Em quase 80 anos de existência, o Baleia faz jus ao seu nome: é um gigante da filantropia! Nessas décadas, com baixa captação de recursos de doação e patrocínio e vivendo majoritariamente de reembolsos do Sistema Único de Saúde (SUS), expandiu sua atuação para 33 especialidades, com destaque para áreas ortopédica, oncológica, nefrológica, dermatológica, ensino e formação, dentre outras.
No seu último Relatório de Sustentabilidade, relativo ao ano de 2022, o Baleia realizou cerca de 126 mil consultas e atendimentos ambulatoriais, 16 mil internações, 15 mil cirurgias, 401 mil exames, 277 mil atendimentos, 50 mil sessões de hemodiálise e 32 mil sessões de hormonioterapia, quimioterapia e radioterapia.
De sua receita líquida total de 2022, somente 12% é oriunda de doações e patrocínios: do montante arrecadado com doações, 49% decorrem de emendas parlamentares; 20% de doações oriundas do troco de compras feitas por clientes em redes de farmácias e supermercados; e 18%, de campanhas ativas de telemarketing.
O Baleia é um gigante que sobrevive em águas rasas da filantropia; é exemplo vivo da necessidade de se trabalhar melhor a importância da doação em nosso País.
Só para se ter uma ideia de quão distantes as empresas brasileiras estão de poderem exercer seus papéis de patrocinadores e, com isso, gerarem externalidades em termos de impactos positivos sobre a economia e a saúde, o documento da ABCR estima que, “se as empresas optantes do lucro real e, portanto, habilitadas a patrocinarem projetos, aportassem, cumulativamente, 9% do imposto devido em
projetos de leis de incentivo”, teríamos o dobro de recursos disponíveis para instituições filantrópicas e produtoras culturais.

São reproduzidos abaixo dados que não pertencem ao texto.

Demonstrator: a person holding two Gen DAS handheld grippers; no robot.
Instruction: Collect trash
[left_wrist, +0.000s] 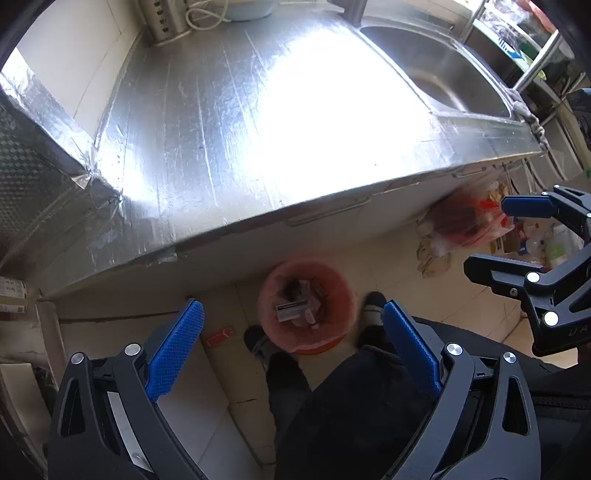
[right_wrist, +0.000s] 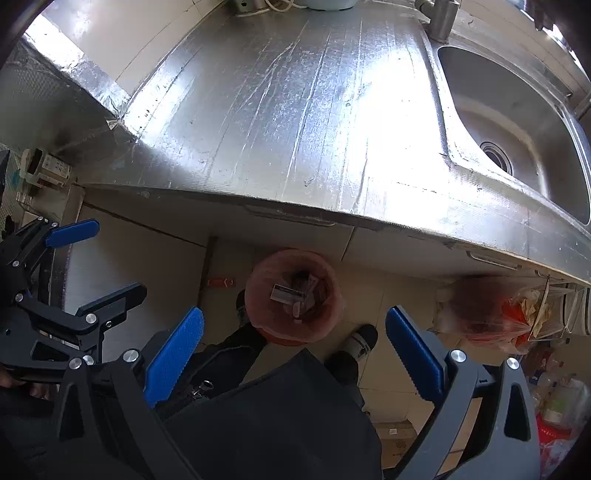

No caso das doações de pessoas físicas, o documento estima que as instituições filantrópicas e produtoras culturais poderiam estar recebendo, no mínimo, R$ 4 bilhões, enquanto as doações atuais estão na ordem de R$ 200 milhões. O brasileiro, de fato, não tem cultura de doação. Ao contrário, considera-se beneficiário de uma histórica reparação social.

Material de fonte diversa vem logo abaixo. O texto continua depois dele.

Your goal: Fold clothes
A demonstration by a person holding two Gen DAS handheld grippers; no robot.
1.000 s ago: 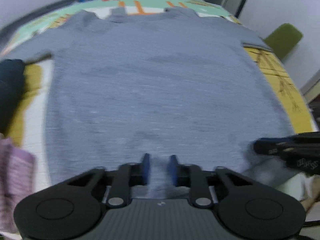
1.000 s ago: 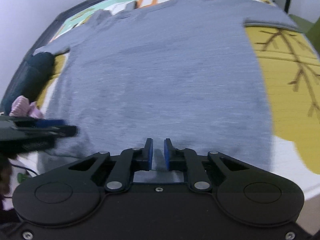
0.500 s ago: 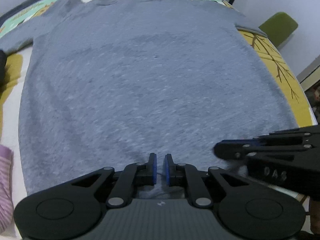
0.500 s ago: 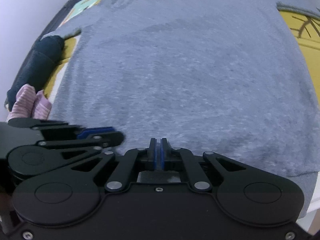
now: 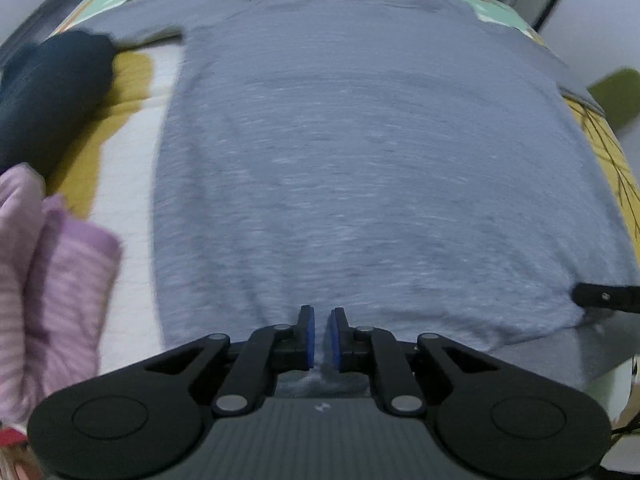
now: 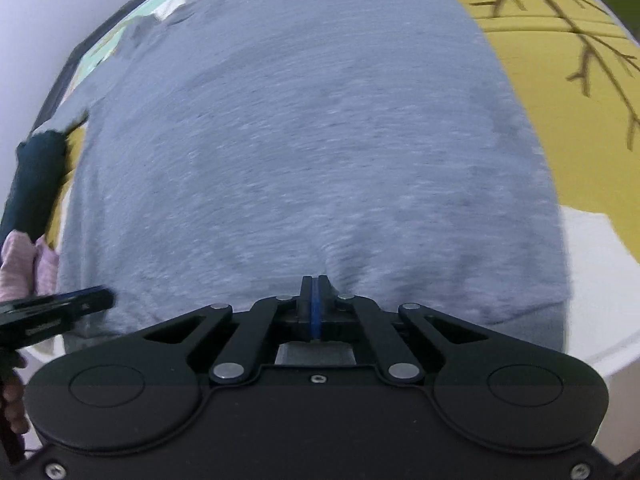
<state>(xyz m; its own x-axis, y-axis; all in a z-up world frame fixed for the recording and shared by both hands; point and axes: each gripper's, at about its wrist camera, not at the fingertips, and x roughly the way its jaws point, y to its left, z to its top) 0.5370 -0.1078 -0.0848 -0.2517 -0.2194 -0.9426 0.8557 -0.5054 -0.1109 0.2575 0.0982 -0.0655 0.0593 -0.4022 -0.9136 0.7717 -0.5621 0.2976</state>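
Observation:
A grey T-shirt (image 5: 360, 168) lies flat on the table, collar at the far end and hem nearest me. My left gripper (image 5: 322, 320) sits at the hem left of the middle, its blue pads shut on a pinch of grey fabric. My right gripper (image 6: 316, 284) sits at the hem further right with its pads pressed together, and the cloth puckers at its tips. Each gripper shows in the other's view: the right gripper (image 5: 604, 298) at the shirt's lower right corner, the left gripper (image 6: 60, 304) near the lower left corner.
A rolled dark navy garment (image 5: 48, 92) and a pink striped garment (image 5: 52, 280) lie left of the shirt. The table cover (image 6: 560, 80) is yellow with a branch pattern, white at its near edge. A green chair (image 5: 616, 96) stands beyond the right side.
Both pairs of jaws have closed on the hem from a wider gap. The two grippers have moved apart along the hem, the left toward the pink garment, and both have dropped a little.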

Para agravar, debruça-se em seus legados coloniais de escândalos de corrupção e desconfia até mesmo daqueles que encaram o desafio da filantropia como propósito. Refiro-me aos “heroicos Baleias” espalhados pelo Brasil.
Na Epifania, os (reis) magos levam ao menino Jesus três elementos: ouro, incenso e mirra. Teologicamente, esses elementos estão associados à chegada do Deus encarnado e sua trajetória de vida e morte.

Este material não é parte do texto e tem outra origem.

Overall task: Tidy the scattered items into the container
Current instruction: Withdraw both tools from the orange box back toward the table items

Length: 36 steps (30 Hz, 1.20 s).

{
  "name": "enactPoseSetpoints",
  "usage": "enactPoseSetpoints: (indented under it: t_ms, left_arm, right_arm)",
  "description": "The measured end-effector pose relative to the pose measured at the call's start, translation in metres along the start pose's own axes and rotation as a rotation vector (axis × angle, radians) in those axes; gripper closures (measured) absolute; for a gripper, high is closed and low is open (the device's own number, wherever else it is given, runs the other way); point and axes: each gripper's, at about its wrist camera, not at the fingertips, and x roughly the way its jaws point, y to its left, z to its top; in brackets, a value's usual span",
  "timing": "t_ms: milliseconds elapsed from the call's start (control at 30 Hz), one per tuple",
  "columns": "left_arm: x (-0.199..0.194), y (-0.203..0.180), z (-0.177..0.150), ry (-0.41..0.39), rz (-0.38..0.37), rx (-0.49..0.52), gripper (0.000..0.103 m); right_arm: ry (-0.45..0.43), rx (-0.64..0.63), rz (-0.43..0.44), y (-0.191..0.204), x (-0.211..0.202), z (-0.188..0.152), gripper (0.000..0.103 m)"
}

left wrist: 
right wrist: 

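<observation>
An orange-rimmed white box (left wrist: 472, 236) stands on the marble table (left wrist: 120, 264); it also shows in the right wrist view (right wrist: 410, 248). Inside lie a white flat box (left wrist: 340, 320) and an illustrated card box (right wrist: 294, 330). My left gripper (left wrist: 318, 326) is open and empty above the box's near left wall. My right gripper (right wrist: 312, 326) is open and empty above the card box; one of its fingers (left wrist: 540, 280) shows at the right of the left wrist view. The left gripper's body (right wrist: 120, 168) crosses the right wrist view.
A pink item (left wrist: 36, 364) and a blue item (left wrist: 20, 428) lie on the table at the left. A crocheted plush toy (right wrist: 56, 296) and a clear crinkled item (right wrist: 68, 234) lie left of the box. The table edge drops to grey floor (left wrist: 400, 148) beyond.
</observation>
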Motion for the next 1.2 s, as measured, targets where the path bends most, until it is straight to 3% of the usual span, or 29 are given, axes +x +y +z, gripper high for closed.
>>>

No entanto, cada elemento tem uma simbologia para os nossos propósitos: ao ouro, associa-se a busca pelo desapego e o despojamento material; ao incenso, o que precisamos melhorar espiritualmente; e à mirra, o sentido do amor, de sua direção para que cresça e floresça cada vez mais em nossas vidas.
Não à toa, a Epifania nos mostra que os reis magos, detentores de elementos preciosos para presentear o menino Jesus, chegaram até Ele com humildade e reverência, cientes de suas missões.
Que entendamos, cada dia mais, que a filantropia é um gesto de benevolência e amor; que a doação é um gesto de caridade; e que os governos, as empresas e a sociedade civil são a engrenagem fundamental para a preservação e a expansão de “tantos Baleias”.
Que em 2024 prevaleça a generosidade e a doação para que se tenha vida em abundância.